- **WORK TO COMPLETE**:
Would you reproduce exactly the lines below from the one holding "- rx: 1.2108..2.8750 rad" through the one holding "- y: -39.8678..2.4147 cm", inclusive, and no others?

- **DATA BLOCK**:
##############################

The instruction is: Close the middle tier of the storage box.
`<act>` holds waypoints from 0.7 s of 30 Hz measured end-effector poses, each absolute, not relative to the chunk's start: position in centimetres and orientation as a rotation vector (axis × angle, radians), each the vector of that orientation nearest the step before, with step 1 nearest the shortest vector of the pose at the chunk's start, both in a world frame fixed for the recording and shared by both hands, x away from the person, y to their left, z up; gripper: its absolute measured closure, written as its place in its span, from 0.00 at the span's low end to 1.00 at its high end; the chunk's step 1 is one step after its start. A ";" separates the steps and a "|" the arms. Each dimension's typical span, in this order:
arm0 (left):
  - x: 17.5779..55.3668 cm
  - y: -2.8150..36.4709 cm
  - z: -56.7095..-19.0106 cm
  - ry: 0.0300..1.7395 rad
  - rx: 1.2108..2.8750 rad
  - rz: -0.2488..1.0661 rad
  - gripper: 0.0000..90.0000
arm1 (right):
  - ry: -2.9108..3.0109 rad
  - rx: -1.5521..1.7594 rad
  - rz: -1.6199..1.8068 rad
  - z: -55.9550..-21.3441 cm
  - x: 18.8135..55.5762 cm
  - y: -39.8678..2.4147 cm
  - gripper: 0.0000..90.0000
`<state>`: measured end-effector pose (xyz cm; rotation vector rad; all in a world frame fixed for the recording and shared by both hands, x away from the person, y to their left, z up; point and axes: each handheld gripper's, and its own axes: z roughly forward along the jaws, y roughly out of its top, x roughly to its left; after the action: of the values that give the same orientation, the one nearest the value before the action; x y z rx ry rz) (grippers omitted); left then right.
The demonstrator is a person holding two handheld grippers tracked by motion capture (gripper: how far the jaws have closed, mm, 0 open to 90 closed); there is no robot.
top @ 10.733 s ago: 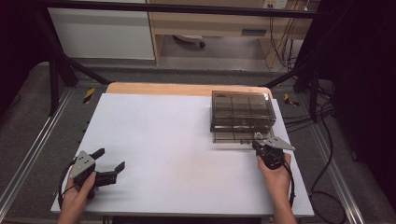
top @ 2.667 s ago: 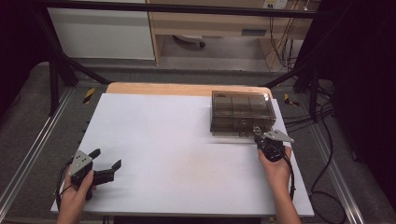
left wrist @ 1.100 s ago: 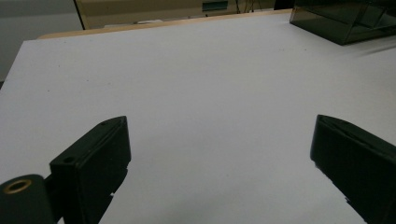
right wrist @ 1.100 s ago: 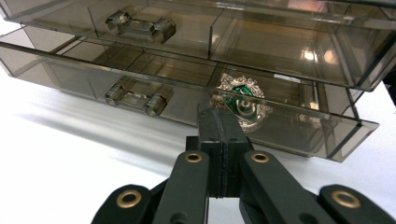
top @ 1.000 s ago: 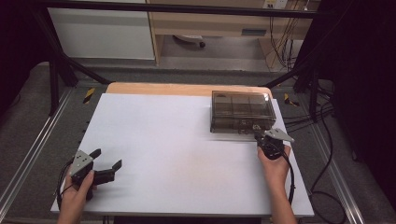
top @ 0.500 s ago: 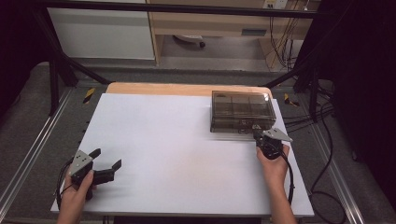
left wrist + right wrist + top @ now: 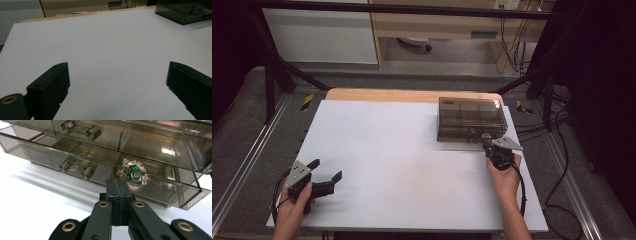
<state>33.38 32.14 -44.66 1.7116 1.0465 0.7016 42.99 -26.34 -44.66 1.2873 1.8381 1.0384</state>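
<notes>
A smoky transparent plastic drawer box sits at the far right of the white worktop, its long axis running left to right and its drawer fronts facing the person. The lower drawer stands pulled out slightly; a green and silver crest badge lies inside it. The right gripper, fingers pressed together on nothing, sits just before that drawer's front. The left gripper rests well apart at the near left, fingers spread wide.

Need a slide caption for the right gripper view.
Shut right claw at the smoked drawer box's lower drawer, near a green-silver crest.
</notes>
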 end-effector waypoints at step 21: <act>33.5 32.1 -44.7 1.048 1.726 0.698 0.05 | 1.861 1.314 1.058 -44.4 43.8 -26.6 1.00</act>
<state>33.46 32.10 -44.71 1.7260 1.0482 0.6976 43.79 -26.59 -44.44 1.3145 1.8611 1.0581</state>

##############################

- **EXERCISE ANSWER**:
  - rx: 1.2108..2.8750 rad
  - rz: -0.2488..1.0661 rad
  - gripper: 0.0000..90.0000
arm1 (right):
  - ry: -2.9108..3.0109 rad
  - rx: -1.5521..1.7594 rad
  - rz: -1.6199..1.8068 rad
  - z: -55.9550..-21.3441 cm
  - x: 18.8135..55.5762 cm
  - y: -39.8678..2.4147 cm

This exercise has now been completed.